O laudo do legista, que está sendo produzido pelo Posto Médico-Legal de Carazinho, irá indicar a causa do óbito. Uma das suspeitas da polícia é de que o menino possa ter sido dopado com uso de medicamento e depois estrangulado. Já a defesa de Alexandra argumenta que o estrangulamento pode ter acontecido durante o transporte do corpo.
Ingestão de medicamento
Alexandra afirma que medicou Rafael com dois comprimidos de Diazepam porque o menino estava agitado e não queria dormir. O tranquilizante, de uso controlado, só pode ser adquirido com receita médica e é indicado, por exemplo, para casos de ansiedade. Alexandra relatou ter pego o remédio que era usado pelo irmão dela, que reside na casa da mãe, em frente à da família.
Para descobrir se o menino realmente ingeriu o medicamento, está sendo realizada uma análise toxicológica pelo Departamento de Perícias Laboratoriais (DPL) em amostra de sangue coletada do corpo do garoto.
Como aconteceu
A reprodução simulada dos fatos, popularmente conhecida como reconstituição, é uma das etapas essenciais para chegar a essas respostas. A previsão é de que seja realizada em cerca de duas semanas. No entanto, ainda não há dia agendado, conforme o IGP. Diversos fatores vão influenciar na escolha desta data, como a temperatura e clima.

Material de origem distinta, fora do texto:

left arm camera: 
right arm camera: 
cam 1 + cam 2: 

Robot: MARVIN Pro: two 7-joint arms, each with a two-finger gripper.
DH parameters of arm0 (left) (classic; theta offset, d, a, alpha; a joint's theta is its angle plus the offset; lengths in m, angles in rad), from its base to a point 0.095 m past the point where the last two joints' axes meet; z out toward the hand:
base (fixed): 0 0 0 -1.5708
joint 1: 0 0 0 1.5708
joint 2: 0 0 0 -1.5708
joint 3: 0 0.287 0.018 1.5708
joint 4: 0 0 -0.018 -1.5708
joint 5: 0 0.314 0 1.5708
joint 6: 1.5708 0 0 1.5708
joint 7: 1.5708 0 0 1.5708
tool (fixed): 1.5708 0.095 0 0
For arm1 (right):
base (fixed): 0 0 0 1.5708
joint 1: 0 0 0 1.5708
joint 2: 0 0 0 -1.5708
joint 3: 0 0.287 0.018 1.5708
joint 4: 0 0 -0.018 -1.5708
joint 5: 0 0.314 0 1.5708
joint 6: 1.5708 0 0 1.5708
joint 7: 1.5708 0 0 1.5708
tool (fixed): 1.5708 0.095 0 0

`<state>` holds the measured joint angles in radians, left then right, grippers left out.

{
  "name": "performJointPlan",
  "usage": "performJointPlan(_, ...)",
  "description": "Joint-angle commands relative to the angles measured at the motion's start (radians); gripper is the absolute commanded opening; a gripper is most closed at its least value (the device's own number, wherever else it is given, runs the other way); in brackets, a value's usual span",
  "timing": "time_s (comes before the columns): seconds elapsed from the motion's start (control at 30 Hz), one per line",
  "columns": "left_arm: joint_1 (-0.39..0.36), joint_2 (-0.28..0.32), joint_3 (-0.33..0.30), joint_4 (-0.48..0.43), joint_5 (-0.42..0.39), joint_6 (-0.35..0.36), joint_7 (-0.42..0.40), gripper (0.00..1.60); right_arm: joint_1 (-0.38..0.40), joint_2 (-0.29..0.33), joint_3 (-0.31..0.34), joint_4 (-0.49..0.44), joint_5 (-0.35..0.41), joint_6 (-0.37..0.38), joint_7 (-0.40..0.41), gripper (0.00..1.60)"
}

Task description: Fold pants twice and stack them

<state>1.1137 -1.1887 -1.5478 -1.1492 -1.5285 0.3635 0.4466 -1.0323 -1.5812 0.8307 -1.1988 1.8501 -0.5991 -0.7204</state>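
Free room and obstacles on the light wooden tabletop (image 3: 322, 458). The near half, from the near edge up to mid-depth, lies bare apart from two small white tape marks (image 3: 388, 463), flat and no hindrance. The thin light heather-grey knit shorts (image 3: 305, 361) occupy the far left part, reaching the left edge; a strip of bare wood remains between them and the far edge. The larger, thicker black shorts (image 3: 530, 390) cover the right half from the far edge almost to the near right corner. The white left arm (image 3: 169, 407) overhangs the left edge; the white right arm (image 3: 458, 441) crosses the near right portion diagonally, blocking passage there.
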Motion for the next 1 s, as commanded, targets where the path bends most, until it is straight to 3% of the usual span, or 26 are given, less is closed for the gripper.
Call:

O objetivo é tentar reproduzir de forma mais aproximada possível as condições da madrugada em que a mãe afirma ter acontecido o crime. A presa será levada ao local para que demonstre como agiu. Uma das dúvidas da investigação é se a mulher tinha capacidade de carregar o corpo do filho sozinha, como afirma ter feito. Após ser realizada esta etapa no local, ainda será preciso elaborar laudo com as constatações obtidas a partir da reprodução. Essa perícia é realizada pelo Departamento de Criminalística do IGP.
Outras análises são importantes para entender o crime, como a do que foi coletado na casa da família e em um veículo, por meio do uso de luminol — substância que permite localizar sangue. Essas amostras serão comparadas em laboratório com o DNA do menino. O laudo da análise do local do crime, em produção pelo Posto de Criminalística de Passo Fundo, também auxiliará a entender como o homicídio aconteceu.